PS- my secret crust recipe uses ginger snap cookies that you get in a tin around chrismass time instead of graham crackers or oreos.


----------



## TomKnollRFV (Dec 3, 2018)

Hold on.

We can do cheesecake in an instant pot?


----------



## chopsaw (Dec 3, 2018)

Looks good . I could eat that everyday .


----------



## Lonzinomaker (Dec 3, 2018)

This is my go to recipe for instant pot cheesecake.


----------



## johnmeyer (Dec 3, 2018)

I use my pressure cooker several times a week, but never thought of doing a cheesecake.* What are the advantages of doing it under pressure?*

BTW, many of my recipes are done using pressure steam (i.e., using a trivet to keep the food out of the water as is shown in the OP's pics).

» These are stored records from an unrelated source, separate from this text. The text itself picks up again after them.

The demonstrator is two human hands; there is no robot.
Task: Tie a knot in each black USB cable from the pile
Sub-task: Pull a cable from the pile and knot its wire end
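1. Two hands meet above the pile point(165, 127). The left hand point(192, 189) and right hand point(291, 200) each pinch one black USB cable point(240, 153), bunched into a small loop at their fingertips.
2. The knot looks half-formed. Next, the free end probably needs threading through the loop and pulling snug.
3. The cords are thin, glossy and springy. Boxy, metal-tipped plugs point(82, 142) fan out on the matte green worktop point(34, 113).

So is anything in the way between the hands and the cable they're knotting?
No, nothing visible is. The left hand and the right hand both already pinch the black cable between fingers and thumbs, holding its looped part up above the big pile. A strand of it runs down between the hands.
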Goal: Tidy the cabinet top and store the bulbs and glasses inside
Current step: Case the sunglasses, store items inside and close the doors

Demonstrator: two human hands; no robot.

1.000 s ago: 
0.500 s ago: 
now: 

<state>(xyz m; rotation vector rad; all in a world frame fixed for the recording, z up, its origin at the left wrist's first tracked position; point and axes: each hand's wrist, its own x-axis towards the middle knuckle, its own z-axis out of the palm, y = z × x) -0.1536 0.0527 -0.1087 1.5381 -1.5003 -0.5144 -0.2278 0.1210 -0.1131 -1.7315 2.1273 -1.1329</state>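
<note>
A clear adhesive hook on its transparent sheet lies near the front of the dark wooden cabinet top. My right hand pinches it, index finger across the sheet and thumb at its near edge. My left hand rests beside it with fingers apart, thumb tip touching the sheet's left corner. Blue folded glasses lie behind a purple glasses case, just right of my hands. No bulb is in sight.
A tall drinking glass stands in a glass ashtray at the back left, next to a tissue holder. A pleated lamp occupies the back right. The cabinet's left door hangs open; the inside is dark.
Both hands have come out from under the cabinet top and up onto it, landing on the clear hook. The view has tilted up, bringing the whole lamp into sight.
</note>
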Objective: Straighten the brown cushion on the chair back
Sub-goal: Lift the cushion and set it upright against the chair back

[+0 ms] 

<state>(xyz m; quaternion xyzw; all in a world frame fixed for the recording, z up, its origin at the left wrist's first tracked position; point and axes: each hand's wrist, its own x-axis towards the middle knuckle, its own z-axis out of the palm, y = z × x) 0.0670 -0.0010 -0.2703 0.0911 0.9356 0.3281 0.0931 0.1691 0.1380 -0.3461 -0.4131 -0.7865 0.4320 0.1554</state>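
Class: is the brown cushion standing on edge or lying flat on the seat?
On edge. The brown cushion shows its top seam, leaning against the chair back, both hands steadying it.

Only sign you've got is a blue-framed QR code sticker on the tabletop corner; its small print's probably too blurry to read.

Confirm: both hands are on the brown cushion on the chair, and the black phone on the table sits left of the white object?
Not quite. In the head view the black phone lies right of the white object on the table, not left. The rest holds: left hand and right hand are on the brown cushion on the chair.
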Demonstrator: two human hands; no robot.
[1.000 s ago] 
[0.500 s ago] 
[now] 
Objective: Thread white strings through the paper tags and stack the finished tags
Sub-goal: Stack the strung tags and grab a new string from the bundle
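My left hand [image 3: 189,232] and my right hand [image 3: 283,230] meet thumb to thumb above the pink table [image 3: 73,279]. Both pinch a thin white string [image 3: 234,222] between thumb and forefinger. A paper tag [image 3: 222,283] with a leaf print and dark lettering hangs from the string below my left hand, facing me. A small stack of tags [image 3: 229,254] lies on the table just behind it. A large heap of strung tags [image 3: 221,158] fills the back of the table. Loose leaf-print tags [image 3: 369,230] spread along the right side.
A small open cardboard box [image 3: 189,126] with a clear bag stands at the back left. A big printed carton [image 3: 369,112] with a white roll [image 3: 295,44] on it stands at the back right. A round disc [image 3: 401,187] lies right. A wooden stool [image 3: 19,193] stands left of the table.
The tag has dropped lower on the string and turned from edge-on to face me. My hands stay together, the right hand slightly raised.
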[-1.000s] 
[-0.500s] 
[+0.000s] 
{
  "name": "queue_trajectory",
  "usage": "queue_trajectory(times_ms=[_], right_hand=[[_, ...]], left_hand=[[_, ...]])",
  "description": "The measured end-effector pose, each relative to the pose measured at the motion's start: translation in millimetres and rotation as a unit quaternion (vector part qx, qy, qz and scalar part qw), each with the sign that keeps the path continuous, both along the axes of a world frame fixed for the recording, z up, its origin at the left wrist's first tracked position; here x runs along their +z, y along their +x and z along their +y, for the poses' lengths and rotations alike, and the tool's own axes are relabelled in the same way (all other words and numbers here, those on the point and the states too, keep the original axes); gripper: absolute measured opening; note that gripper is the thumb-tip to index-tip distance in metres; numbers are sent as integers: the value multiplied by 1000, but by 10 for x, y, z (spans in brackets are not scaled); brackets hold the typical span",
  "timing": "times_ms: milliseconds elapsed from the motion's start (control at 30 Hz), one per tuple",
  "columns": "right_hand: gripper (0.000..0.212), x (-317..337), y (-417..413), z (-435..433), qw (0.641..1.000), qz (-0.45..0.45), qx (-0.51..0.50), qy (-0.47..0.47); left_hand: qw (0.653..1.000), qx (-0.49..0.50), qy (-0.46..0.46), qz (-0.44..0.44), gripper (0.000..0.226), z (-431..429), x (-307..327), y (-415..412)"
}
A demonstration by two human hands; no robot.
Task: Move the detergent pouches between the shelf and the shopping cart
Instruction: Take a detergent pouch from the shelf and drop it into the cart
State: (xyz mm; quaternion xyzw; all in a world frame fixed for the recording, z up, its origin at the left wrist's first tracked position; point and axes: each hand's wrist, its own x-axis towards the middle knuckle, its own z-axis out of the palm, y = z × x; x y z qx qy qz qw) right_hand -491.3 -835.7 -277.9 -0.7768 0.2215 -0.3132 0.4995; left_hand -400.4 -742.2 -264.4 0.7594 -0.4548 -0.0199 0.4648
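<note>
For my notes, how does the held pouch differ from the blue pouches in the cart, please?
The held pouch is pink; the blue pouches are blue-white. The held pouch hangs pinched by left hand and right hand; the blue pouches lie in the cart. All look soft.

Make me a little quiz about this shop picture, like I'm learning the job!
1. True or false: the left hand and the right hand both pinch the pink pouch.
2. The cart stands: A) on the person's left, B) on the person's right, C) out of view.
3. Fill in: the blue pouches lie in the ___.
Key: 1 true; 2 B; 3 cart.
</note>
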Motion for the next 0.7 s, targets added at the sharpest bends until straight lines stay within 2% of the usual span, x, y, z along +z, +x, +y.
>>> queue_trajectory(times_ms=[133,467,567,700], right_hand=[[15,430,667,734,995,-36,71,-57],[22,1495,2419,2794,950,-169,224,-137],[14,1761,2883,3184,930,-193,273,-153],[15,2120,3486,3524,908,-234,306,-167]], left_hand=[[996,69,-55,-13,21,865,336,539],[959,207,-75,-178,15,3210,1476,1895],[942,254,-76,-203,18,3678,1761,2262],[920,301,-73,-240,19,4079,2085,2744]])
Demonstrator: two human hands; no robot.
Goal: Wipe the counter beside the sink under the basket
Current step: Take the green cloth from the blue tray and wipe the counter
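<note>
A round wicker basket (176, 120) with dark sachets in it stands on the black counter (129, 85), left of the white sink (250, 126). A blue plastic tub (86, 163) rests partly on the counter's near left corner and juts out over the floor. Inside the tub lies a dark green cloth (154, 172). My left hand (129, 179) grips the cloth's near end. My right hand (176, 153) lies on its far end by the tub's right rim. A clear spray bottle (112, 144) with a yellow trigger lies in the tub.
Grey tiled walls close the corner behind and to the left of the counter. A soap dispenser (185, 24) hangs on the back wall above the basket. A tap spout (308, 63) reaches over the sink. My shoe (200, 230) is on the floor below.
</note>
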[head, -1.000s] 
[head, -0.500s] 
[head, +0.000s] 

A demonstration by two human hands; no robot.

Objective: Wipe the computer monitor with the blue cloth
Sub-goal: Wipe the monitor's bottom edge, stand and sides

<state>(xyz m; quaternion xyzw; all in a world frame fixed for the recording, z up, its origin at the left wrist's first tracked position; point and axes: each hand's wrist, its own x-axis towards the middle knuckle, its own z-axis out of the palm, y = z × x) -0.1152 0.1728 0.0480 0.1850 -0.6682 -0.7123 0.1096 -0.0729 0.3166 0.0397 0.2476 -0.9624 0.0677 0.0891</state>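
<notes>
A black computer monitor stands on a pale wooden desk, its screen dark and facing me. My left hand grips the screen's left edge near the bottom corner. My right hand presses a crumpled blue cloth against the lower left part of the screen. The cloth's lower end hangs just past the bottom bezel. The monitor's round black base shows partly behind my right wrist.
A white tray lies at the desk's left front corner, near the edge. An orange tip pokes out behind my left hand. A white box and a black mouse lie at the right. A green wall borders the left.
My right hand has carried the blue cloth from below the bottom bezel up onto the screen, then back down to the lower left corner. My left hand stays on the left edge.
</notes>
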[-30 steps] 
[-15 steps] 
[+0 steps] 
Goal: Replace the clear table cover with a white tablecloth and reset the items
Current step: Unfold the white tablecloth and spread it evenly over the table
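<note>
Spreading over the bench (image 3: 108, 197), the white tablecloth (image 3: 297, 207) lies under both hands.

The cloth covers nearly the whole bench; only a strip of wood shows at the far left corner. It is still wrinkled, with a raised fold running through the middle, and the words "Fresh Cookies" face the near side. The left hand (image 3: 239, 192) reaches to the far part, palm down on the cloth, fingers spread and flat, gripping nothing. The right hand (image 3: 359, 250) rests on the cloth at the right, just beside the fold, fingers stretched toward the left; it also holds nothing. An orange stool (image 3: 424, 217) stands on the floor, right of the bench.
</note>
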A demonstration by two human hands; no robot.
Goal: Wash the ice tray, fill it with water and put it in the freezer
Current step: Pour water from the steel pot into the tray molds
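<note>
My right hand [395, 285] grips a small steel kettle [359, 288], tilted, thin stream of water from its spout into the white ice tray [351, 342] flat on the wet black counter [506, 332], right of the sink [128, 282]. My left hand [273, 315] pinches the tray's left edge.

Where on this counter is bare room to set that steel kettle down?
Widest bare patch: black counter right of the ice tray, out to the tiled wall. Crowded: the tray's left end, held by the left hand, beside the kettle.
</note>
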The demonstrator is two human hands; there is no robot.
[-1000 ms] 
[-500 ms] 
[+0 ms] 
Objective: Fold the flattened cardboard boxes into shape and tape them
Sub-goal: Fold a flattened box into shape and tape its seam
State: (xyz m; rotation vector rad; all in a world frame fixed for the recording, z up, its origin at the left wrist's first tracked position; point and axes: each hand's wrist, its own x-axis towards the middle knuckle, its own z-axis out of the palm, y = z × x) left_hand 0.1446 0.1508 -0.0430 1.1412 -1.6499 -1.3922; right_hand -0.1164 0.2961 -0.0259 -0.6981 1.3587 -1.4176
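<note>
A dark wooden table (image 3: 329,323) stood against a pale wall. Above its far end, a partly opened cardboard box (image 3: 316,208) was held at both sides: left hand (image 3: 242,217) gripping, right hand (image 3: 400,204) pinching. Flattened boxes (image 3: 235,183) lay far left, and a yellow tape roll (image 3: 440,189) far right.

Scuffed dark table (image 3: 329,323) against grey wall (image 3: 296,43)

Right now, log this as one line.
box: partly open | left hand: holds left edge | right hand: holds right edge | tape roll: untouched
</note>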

It is the best way to cook potatoes before mashing them (6-7 minutes pressure steamed); cooking rice (7 minutes pressure steamed); and pretty much any vegetable (artichokes come to mind).


----------



## RiversideSm0ker (Dec 3, 2018)

WOW, that looks really good.

George


----------



## SecondHandSmoker (Dec 3, 2018)

TomKnollRFV said:


> Hold on.
> 
> We can do cheesecake in an instant pot?


Yeppers.  And yogurt too.


----------



## TomKnollRFV (Dec 3, 2018)

SecondHandSmoker said:


> Yeppers.  And yogurt too.


I will now research eggnog instant pot cheese cake


----------



## SecondHandSmoker (Dec 3, 2018)

TomKnollRFV said:


> I will now research eggnog instant pot cheese cake


When I first got my IP Duo 60 a couple of years ago,  I was like, WTH do I do with this thing?
Found the following website and gained much insight.   https://www.hippressurecooking.com


----------



## SecondHandSmoker (Dec 3, 2018)

Dave,  the cheescake looks awesome.  You have inspired me to give it a try soon.


----------



## daveomak (Dec 3, 2018)

I like the pressure cooker cake...  No crust on the top, it's all wonderful creamy cheese...  The other + is it only take 30 minutes to cook...  It takes longer to mix up all the ingredients...
I tried the foil sling idea..  worked good...  Sooooo, I had to screw with the sling idea and make electric fence wire hand holds...  
You should know me by now, I have to screw with every good idea....


----------



## johnmeyer (Dec 3, 2018)

I've been intrigued with this post and so I went to a site where the author blogs her recipes, many of which use an insta-pot/pressure cooker. Here is one of several of her cheesecake recipes:

Pressure Cooker Cheesecake

According to her, the big advantage of doing it in the pressure cooker is that the cheesecake doesn't crack.


----------



## SmokinAl (Dec 4, 2018)

Looks fantastic Dave!
Al


----------



## GaryHibbert (Dec 7, 2018)

That cheesecake looks great, Dave!!  I couldn't tell from the pic--what did you line the cooker with to keep the raw cake together??
Gary


----------



## daveomak (Dec 7, 2018)

Parchment......


----------



## WaterinHoleBrew (Dec 9, 2018)

That looks top notch Dave, very nice!


----------